(Action item): With the images removed, repeat the data below exactly.

# # # # # # #

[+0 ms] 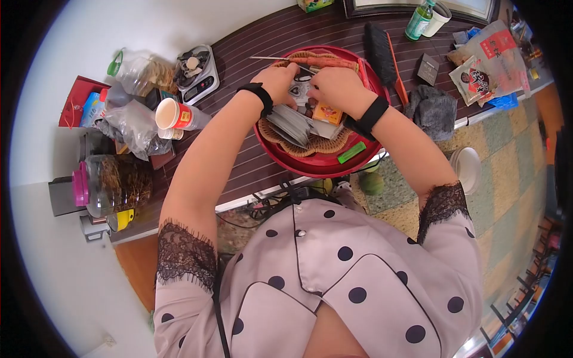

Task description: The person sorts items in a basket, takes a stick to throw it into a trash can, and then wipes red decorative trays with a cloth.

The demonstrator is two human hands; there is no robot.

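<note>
Left hand (pixel 278 85) and right hand (pixel 341 89) are over the wicker basket (pixel 335 145), set in the red tray (pixel 286 162) on the counter (pixel 253 39). Neither grip's state can be determined. Orange box (pixel 327 113) lies near right hand.

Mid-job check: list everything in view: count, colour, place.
table: 1, dark brown, ahead
tray: 1, red, on table
wicker basket: 1, tan, in tray
flat pieces: several, grey, in basket
small box: 1, orange, in basket
small oblong: 1, green, in tray
brush: 1, black-orange, right of tray
bottle: 1, green, far right
scale: 1, white, left of tray
pink-lidded jar: 1, clear, far left
plastic bags: at least 2, clear, both ends
container: 1, white, floor at right
smaller clutter: uncounted, mixed colours, table ends
left hand: 1, bare, at basket
right hand: 1, bare, over basket
</note>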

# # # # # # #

(Response to the task):
[+0 ms] 

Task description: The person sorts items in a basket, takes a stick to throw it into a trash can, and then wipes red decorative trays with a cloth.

The demonstrator is two human hands; there is no robot.

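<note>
Left hand (pixel 278 85) and right hand (pixel 341 89) are over the wicker basket (pixel 335 145), set in the red tray (pixel 286 162) on the counter (pixel 253 39). Neither grip's state can be determined. Orange box (pixel 327 113) lies near right hand.

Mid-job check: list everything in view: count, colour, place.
table: 1, dark brown, ahead
tray: 1, red, on table
wicker basket: 1, tan, in tray
flat pieces: several, grey, in basket
small box: 1, orange, in basket
small oblong: 1, green, in tray
brush: 1, black-orange, right of tray
bottle: 1, green, far right
scale: 1, white, left of tray
pink-lidded jar: 1, clear, far left
plastic bags: at least 2, clear, both ends
container: 1, white, floor at right
smaller clutter: uncounted, mixed colours, table ends
left hand: 1, bare, at basket
right hand: 1, bare, over basket
</note>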

No further output is expected here.